Aktivismus im Iran Tod eines Baumumarmer-Hippies

Der Teheraner Post-Punk-Musiker Ramin Seyed-Emami über den angeblichen Freitod seines Vaters in einem Teheraner Gefängnis und wie gefährlich es ist, Umweltaktivist im Iran zu sein.

»Mit der Angst zu leben wird unter einem paranoiden System zur zweiten Natur«: Ramin Seyed-Emami Foto: Tori Ferenc

Ramin Seyed-Emami (geboren 1980) ist Leadsänger der Teheraner Post-Punk-Band Hypernova und als Solokünstler unter dem Namen King Raam bekannt. Sein Vater, der renommierte Umweltaktivist Kavous Seyed-Emami, starb unter ungeklärten Umständen im Evin-Gefängnis von Teheran. Er war wegen Spionagevorwürfen inhaftiert worden. Sohn Seyed-Emami lebt heute im Exil in Vancouver und leistet offen Widerstand gegen das iranische Regime.

taz FUTURZWEI: Warum wird Umweltaktivismus im Iran von der Regierung verfolgt, Herr Seyed-Emami?

Seyed-Emami: Zum einen stören Umweltaktivisten die Profitgier der iranischen Regierung, indem sie unsachgemäße Bewässerungssysteme oder landwirtschaftliche Techniken anprangern. Gleichzeitig befinden sich viele der Tiere, die geschützt, markiert und getrackt werden, in Regionen, in denen die Regierung geheime nukleare Aktivitäten durchführt – ohne Wissen der Umweltschützer. Zusammenarbeit mit internationalen Organisationen verstärkt das Misstrauen noch: Wer sind diese anderen Leute? Sind die Ausrüstung oder die Kamerafallen vielleicht aus Israel, um unser nukleares Material zu orten? So wird Umweltaktivismus im Iran lebensgefährlich.

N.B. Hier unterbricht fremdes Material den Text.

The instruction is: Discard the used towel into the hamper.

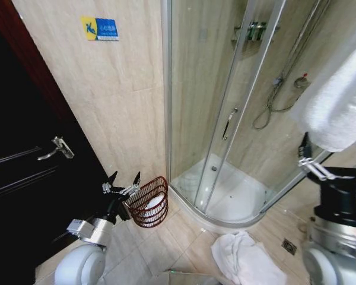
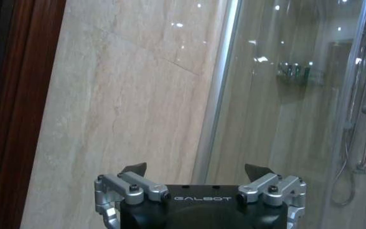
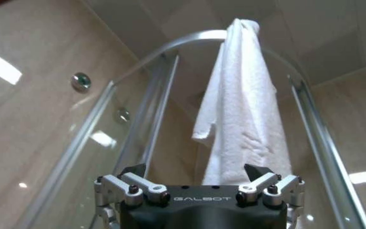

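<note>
The white towel (image 3: pixel 243 109) hung draped over the curved top rail of the shower enclosure (image 3: pixel 170 40), its long axis running straight down, folds falling toward the right gripper (image 3: pixel 196 169). And that gripper sat right below it, jaws spread wide apart with nothing between them, pointing up along the cloth's length; the lower hem dropped to just beyond the fingertips in the right wrist view, so the towel lay dead ahead of the opening and slightly toward one finger. In the head view the same towel (image 1: pixel 338 101) filled the upper right corner, just above the right gripper (image 1: pixel 332 148). No question which arm was nearer: the right one, by a long way. Over on the other side the left gripper (image 1: pixel 123 180) hovered low near the dark door (image 1: pixel 24 148), jaws likewise parted and empty, just beside the rim of the hamper (image 1: pixel 148 203), the reddish wire basket standing on the floor tiles against the wall. A second white cloth (image 1: pixel 244 256) lay crumpled on the floor by the shower tray. By my reading, the grab called for a short advance up onto the hanging hem, then a long carry across and down to the hamper.
</note>
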Controlling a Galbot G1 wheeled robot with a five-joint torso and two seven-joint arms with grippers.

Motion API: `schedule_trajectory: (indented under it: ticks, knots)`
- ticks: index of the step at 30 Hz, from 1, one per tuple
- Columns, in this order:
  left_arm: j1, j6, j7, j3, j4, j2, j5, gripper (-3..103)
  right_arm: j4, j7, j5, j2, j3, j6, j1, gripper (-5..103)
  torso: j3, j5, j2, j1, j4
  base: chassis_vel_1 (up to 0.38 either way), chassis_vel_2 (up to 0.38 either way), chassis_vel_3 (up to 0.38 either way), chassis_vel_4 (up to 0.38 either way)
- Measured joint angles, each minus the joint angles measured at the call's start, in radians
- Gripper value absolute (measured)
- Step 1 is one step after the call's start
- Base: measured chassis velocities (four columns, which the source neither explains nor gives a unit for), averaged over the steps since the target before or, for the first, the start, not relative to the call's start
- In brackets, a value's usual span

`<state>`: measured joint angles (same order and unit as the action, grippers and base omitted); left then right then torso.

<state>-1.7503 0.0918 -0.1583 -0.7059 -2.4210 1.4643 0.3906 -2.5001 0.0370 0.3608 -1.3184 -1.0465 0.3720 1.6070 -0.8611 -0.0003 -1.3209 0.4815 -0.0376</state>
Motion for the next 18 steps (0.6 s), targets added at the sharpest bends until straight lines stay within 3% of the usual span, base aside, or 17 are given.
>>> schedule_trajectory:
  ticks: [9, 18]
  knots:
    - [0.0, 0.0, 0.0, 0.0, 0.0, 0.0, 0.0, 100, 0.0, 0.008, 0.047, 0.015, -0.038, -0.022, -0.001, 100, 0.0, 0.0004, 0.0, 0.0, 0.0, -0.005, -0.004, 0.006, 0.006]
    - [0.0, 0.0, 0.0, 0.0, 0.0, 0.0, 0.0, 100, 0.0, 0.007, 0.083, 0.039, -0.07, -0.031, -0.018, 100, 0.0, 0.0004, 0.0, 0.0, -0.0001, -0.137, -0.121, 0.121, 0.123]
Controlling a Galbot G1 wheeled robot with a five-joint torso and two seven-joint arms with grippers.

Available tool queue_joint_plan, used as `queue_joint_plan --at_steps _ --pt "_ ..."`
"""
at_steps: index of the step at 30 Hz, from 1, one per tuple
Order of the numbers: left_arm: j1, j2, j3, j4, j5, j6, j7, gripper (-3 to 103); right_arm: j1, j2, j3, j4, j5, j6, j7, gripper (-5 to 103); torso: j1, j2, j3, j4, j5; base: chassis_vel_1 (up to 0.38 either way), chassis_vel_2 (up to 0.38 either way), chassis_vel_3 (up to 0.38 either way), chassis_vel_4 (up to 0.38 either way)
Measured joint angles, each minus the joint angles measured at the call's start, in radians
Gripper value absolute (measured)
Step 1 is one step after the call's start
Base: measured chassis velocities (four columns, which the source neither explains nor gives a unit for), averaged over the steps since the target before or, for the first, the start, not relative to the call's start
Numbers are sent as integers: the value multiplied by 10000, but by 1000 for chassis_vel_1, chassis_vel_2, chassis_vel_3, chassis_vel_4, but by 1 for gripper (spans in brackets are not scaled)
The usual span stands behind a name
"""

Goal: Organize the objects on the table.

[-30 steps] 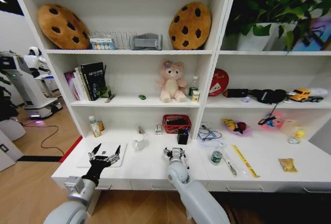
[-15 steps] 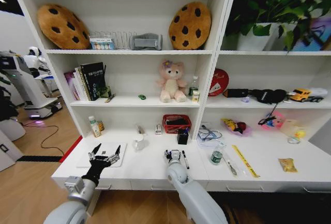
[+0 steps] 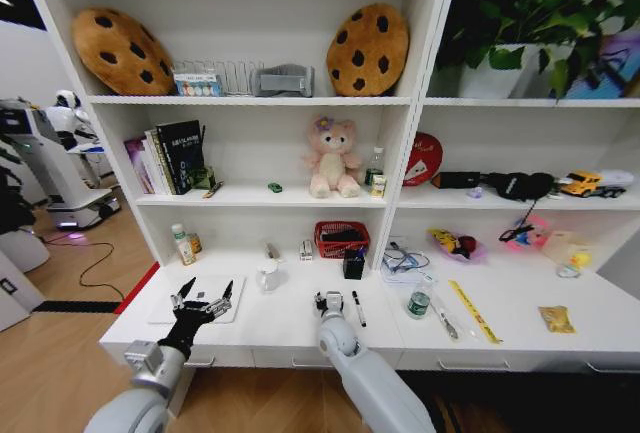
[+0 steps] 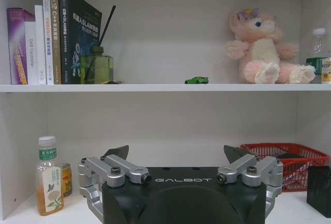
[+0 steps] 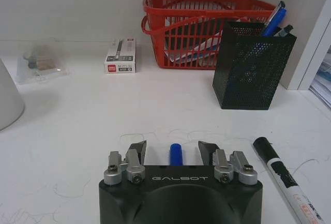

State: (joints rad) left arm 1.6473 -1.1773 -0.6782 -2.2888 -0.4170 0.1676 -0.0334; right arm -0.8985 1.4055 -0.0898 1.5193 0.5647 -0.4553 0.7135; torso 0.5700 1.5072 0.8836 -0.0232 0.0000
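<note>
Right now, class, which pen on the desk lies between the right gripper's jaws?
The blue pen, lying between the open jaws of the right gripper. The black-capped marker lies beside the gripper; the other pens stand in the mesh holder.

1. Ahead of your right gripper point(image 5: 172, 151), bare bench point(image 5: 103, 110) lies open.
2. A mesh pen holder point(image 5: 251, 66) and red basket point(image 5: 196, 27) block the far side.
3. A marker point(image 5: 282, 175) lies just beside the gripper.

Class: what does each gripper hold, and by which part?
Nothing. Left gripper is open and empty; right gripper is open, with a blue object between its fingers but touching neither.
</note>
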Motion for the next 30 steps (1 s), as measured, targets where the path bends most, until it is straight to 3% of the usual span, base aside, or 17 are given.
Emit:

Ihr Vater Kavous Seyed-Emami war Umweltaktivist. Er hat unter anderem die Persian Wildlife Heritage Foundation gegründet und sich beispielsweise für den Artenschutz des asiatischen Geparden eingesetzt, der vom Aussterben bedroht ist.

Mein Vater war ein typischer Hippie-Baum-Umarmer. Die Natur hatte für ihn immer oberste Priorität, was besonders für meine Mutter nicht immer leicht war. Wir sind in meiner Kindheit viel gereist. Ich glaube, es gibt buchstäblich keine Ecke im Iran, die wir nicht gesehen haben. Viele Menschen, die in Städten leben, sprechen viel über Umweltschutz, für uns war er Alltag. Wir haben zum Beispiel zu Hause nie Wasser aus der Flasche getrunken. Mein Vater ging immer in die Berge und holte dort literweise Quellwasser.

Haben Sie auch Wassergallonen getragen?

Ja. Das hatte auf mich eine tiefe Wirkung. Ich wollte als Kind auch ein Outdoor-Typ sein, so etwas wie ein Öko-Touristenführer, aber am Ende wurde ich ein Möchtegern-Rockstar.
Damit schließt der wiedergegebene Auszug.